▶ **TASK**: Transcribe the records below in their entirety, and leave out each image.

(Extracted records)
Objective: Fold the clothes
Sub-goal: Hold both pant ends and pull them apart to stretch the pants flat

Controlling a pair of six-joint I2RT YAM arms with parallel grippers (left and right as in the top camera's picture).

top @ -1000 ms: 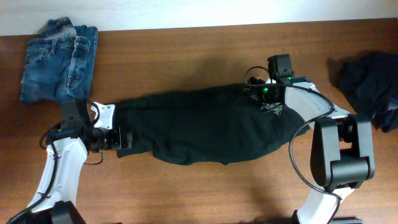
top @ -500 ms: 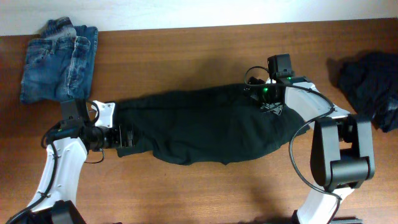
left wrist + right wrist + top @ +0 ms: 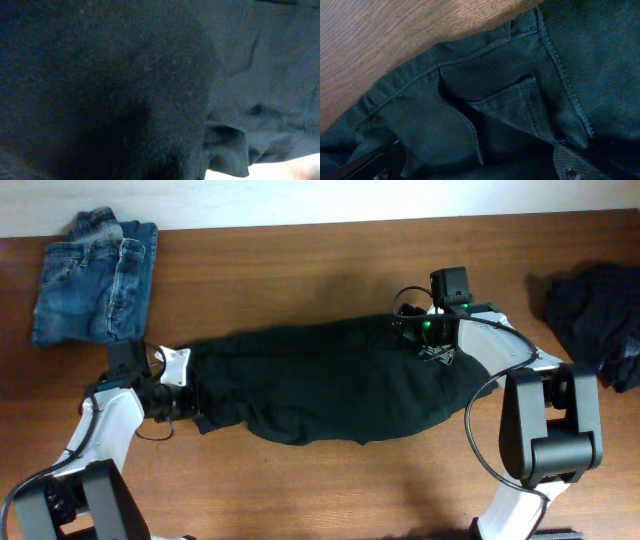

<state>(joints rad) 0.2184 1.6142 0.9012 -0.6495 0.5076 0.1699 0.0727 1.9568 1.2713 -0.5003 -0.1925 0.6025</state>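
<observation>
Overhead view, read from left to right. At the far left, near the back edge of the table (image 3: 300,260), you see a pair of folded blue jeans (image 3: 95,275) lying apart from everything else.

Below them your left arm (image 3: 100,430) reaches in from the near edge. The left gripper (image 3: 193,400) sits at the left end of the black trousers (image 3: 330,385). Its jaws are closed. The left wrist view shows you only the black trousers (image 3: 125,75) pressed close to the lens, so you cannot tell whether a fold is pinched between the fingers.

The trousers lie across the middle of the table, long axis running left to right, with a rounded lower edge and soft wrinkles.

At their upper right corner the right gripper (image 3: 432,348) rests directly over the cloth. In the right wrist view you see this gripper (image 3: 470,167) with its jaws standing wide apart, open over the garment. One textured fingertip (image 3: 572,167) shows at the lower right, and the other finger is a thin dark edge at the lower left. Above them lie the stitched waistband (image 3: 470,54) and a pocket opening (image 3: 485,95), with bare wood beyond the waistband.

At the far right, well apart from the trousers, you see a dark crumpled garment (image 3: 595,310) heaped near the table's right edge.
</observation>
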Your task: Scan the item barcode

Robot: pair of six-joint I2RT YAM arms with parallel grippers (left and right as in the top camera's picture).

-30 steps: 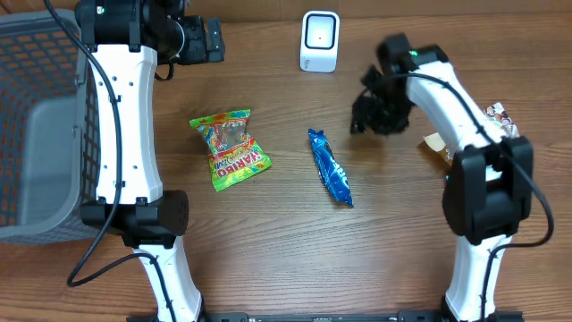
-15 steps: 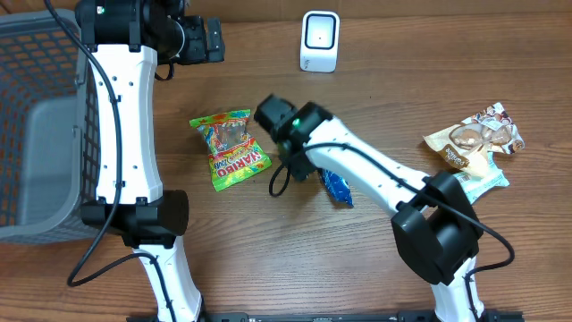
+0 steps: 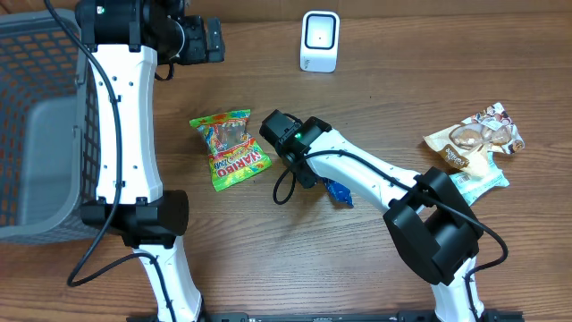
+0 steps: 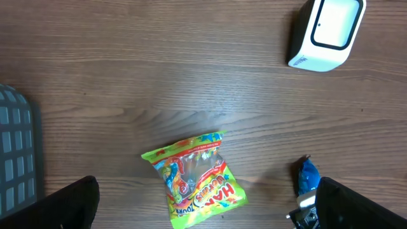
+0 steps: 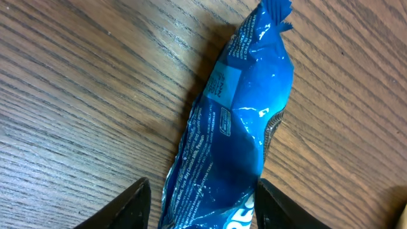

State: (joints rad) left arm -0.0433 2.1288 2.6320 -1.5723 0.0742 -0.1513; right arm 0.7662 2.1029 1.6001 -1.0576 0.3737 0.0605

▶ **REPLY**:
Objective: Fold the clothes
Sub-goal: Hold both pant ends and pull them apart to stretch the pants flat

Controlling a pair of six-joint I2RT YAM arms with parallel grippers (left and right as in the top camera's picture).

top @ -1000 ms: 
top @ -500 ms: 
left wrist + right wrist + top @ +0 ms: 

<state>(joints rad) 0.2184 1.6142 0.9012 -0.6495 0.5076 0.1699 0.0727 1.9568 1.2713 -0.5003 -0.1925 0.6025</state>
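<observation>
Overhead view, read from left to right. At the far left, near the back edge of the table (image 3: 300,260), you see a pair of folded blue jeans (image 3: 95,275) lying apart from everything else.

Below them your left arm (image 3: 100,430) reaches in from the near edge. The left gripper (image 3: 193,400) sits at the left end of the black trousers (image 3: 330,385). Its jaws are closed. The left wrist view shows you only the black trousers (image 3: 125,75) pressed close to the lens, so you cannot tell whether a fold is pinched between the fingers.

The trousers lie across the middle of the table, long axis running left to right, with a rounded lower edge and soft wrinkles.

At their upper right corner the right gripper (image 3: 432,348) rests directly over the cloth. In the right wrist view you see this gripper (image 3: 470,167) with its jaws standing wide apart, open over the garment. One textured fingertip (image 3: 572,167) shows at the lower right, and the other finger is a thin dark edge at the lower left. Above them lie the stitched waistband (image 3: 470,54) and a pocket opening (image 3: 485,95), with bare wood beyond the waistband.

At the far right, well apart from the trousers, you see a dark crumpled garment (image 3: 595,310) heaped near the table's right edge.
</observation>
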Your task: Scan the item barcode

Robot: pair of six-joint I2RT YAM arms with parallel grippers (left and right as in the top camera's picture).

-30 steps: 
-15 steps: 
+0 steps: 
+0 steps: 
+0 steps: 

State: (joints rad) left arm -0.0433 2.1288 2.6320 -1.5723 0.0742 -0.1513; right arm 0.7662 2.1029 1.6001 -1.0576 0.3737 0.0605

This output has been written out in full.